- Your objective
In the entries below, find the line with "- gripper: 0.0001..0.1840" and the line with "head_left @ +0". Reproduce those two lines and every line between them exactly, and nothing more.

**********

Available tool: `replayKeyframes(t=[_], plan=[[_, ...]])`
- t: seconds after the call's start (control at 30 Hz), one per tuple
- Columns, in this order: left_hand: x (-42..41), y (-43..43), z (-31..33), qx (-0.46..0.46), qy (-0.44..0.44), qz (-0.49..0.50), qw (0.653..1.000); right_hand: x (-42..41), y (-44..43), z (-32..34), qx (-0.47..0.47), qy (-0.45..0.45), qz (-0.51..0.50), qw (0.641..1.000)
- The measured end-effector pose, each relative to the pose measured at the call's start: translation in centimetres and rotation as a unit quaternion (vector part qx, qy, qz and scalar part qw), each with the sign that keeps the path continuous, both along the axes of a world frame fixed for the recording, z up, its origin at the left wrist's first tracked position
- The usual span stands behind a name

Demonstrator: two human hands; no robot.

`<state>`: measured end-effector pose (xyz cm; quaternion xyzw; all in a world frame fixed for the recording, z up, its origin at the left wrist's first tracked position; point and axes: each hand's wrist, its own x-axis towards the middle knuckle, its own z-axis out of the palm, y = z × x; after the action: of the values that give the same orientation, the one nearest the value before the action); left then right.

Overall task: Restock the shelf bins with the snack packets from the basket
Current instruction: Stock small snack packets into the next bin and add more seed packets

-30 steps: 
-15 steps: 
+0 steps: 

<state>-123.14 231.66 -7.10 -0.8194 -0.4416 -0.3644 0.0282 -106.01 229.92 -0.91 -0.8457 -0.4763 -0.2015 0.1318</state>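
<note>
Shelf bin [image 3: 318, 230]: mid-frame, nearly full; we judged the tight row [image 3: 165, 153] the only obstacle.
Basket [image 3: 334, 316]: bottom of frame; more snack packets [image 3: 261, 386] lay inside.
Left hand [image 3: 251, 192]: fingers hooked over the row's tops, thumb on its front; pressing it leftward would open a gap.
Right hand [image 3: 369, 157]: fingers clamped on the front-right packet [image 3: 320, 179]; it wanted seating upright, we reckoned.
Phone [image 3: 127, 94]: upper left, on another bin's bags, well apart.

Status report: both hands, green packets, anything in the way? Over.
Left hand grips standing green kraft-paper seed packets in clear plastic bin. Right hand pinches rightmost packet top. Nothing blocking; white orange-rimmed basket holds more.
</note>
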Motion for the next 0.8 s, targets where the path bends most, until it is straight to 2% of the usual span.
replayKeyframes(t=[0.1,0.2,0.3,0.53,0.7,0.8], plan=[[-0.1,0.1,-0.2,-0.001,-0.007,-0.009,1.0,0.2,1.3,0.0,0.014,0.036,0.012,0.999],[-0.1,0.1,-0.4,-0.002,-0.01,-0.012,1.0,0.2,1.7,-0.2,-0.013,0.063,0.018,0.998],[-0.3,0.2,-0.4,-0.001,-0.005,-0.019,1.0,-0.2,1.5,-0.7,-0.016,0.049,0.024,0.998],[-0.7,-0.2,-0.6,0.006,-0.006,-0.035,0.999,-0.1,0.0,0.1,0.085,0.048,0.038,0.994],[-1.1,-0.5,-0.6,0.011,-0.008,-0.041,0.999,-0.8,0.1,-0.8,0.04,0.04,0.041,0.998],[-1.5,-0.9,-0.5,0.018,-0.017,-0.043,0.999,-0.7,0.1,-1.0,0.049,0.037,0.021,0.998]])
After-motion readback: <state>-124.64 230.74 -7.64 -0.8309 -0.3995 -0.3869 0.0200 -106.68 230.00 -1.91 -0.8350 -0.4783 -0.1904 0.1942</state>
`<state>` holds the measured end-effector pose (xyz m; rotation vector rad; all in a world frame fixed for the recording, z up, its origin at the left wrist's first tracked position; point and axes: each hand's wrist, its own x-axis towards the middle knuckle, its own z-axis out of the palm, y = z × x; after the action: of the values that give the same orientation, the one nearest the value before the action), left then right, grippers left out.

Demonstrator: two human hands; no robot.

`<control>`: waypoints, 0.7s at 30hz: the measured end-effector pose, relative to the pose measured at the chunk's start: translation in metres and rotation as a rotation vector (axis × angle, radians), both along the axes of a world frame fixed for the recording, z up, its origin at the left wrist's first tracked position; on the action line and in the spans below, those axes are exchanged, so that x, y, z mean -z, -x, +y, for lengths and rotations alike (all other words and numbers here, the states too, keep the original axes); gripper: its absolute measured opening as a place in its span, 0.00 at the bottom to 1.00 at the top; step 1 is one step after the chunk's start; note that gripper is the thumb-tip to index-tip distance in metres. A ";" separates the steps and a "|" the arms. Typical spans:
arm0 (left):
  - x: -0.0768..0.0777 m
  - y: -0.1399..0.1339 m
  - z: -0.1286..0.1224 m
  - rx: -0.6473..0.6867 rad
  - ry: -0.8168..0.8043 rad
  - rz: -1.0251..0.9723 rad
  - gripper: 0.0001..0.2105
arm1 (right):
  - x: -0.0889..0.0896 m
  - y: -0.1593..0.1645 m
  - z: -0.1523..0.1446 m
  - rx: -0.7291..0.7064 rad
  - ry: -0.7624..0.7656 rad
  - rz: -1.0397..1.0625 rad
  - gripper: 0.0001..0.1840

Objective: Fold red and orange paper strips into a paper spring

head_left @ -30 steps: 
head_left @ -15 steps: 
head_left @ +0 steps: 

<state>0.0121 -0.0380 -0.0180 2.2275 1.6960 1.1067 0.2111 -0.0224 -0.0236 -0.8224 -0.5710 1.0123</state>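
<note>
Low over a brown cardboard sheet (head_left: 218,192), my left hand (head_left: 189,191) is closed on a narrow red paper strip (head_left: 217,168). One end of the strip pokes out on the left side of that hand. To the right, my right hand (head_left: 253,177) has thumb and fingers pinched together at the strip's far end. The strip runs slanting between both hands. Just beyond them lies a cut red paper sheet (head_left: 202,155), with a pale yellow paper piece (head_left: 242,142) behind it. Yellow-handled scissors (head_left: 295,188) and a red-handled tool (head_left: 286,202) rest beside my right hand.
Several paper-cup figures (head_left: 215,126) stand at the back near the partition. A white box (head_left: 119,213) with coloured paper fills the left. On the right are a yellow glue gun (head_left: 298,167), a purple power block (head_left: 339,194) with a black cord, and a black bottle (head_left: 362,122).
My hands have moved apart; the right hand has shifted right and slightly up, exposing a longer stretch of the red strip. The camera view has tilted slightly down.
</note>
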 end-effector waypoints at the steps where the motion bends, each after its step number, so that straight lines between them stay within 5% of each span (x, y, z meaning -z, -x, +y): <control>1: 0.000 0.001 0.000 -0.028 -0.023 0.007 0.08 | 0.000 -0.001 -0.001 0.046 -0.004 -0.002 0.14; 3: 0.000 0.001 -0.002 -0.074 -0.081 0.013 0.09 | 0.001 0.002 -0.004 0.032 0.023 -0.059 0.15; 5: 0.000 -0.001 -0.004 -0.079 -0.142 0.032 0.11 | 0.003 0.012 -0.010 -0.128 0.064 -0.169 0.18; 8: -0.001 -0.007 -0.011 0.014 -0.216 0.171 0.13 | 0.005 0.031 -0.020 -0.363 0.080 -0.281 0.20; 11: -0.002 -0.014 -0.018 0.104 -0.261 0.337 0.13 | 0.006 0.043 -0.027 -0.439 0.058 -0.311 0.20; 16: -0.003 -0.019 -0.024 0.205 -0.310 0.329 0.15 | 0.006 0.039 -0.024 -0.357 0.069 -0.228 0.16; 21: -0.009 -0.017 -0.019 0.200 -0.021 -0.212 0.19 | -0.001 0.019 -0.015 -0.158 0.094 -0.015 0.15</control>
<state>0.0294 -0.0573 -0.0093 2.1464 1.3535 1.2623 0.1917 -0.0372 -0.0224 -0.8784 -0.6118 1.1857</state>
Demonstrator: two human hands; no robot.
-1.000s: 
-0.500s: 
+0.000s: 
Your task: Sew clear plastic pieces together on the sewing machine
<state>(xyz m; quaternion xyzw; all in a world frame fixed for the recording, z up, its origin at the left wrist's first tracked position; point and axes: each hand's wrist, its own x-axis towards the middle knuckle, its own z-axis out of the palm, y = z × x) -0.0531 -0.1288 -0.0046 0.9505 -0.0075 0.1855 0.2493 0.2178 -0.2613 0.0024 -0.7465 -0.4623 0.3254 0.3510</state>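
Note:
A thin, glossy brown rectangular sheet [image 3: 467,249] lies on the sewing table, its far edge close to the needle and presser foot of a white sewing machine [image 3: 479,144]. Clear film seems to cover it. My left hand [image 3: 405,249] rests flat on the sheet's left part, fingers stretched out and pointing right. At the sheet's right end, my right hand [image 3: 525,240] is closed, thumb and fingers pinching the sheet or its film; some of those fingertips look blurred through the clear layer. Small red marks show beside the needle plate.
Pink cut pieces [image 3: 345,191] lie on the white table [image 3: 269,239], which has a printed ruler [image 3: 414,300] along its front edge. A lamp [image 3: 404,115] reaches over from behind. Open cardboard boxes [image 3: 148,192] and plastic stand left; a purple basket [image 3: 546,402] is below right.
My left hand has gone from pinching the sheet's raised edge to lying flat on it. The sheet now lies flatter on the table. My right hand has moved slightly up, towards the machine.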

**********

- Written answer
  - gripper: 0.0001..0.1840

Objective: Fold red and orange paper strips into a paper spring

head_left @ -30 steps: 
head_left @ -15 steps: 
head_left @ +0 steps: 

What this exercise required has been given in full.